Plaintiff has now filed another pleading in the Court which is construed to be a Rule 60 Motion for Relief from Judgment. See Fed.R.Civ.P. 60. Under Rule 60, "the court may relieve a party... from a final judgment, order, or proceeding" if the party can show (1) a "mistake, inadvertence, surprise, or excusable neglect"; (2) "newly discovered evidence..."; (3) "fraud..., misrepresentation, or misconduct by an opposing party"; (4) that "the judgment is void"; (5) that "the judgment has been satisfied, released or discharged..."; or (6) "any other reason that justifies relief." Id. Plaintiff's Motion falls well-short of meeting the legal standard under Rule 60. Plaintiff does not identify any "mistake, " "newly discovered evidence" or "fraud" that might warrant relief from judgment; nor does he show that the judgment is somehow void or allege any "extraordinary circumstances" which would justify a reopening of the case. See Booker v. Singletary, 90 F.3d 440, 442 (11th Cir. 1996) ("The vacation of a judgment under Rule 60(b)(6) is an extraordinary remedy.") (citing Ritter v. Smith, 811 F.2d 1398, 1400 (11th Cir.1987)).

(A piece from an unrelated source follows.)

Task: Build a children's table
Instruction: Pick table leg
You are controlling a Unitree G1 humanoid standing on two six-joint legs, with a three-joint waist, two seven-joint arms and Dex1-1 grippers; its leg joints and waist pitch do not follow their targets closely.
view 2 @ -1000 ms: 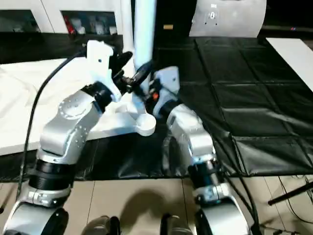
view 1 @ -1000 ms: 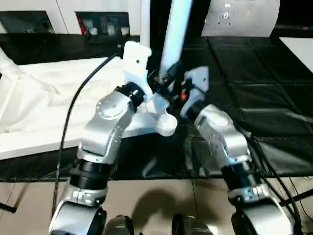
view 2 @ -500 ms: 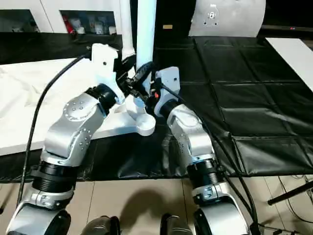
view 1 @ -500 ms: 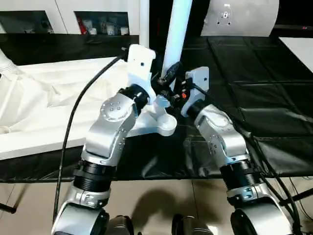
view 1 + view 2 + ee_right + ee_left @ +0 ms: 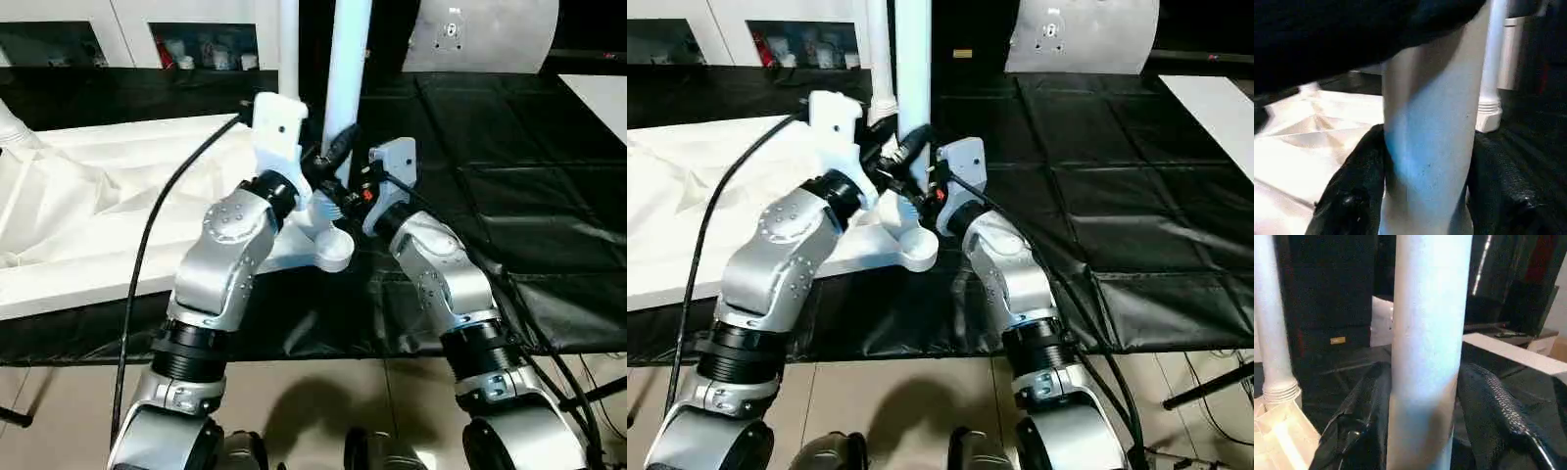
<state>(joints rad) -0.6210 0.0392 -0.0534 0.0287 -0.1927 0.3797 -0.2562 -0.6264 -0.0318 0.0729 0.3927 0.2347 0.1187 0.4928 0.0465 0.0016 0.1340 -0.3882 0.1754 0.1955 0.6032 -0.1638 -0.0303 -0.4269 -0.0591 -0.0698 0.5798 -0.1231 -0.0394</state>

Instead, Plaintiff simply repeats his previous allegations. Plaintiff again alleges that his injuries were incurred as a result of Defendants' failure to comply with the prison's standard procedures and posted regulations. Even if true, a violation of standard procedures - though possibly evidence of negligence - is not a basis for relief in an action under § 1983. See Taylor v. Adams, 221 F.3d 1254, 1259 (11th Cir.), cert. denied, 121 S.Ct. 774, 148 L.Ed.2d 673 (2001). ("failure to follow procedures does not, by itself, rise to the level of deliberate indifference because doing so is at most a form of negligence"). See also Coleman v. Terry, 5:11-CV-496-MTT-MSH, 2012 WL 6216749, at *4 (M.D. Ga. Nov. 20, 2012) report and recommendation adopted, 5:11-CV-496 MTT, 2012 WL 6212804 (M.D. Ga. Dec. 13, 2012) (failure to comply with standard procedure requiring officer to hold onto handcuffed inmate was not deliberate indifference); Collins v. Kellner, 5:12-CV-442 MTT, 2014 WL 991793, at *4 (M.D. Ga. Mar. 13, 2014) (violation of standard procedure requiring two officers to escort inmates did not rise to the level of deliberate indifference); Buckner v. Jones, 3:08CV481-CSC, 2009 WL 2136505, at *10 (M.D. Ala. July 15, 2009) (failure to follow jail procedures by leaving open the cell doors during a routine headcount was not alone sufficient to establish deliberate indifference). "The mere fact that an assault occurred, [likewise], does not establish the requisite indifference to a prisoner's constitutional rights." Zatler v. Wainwright, 802 F.2d 397, 402 (11th Cir.1986).
The Court thus finds no error in its dismissal of Plaintiff's claims. Plaintiff's Rule 60 Motion is accordingly DENIED.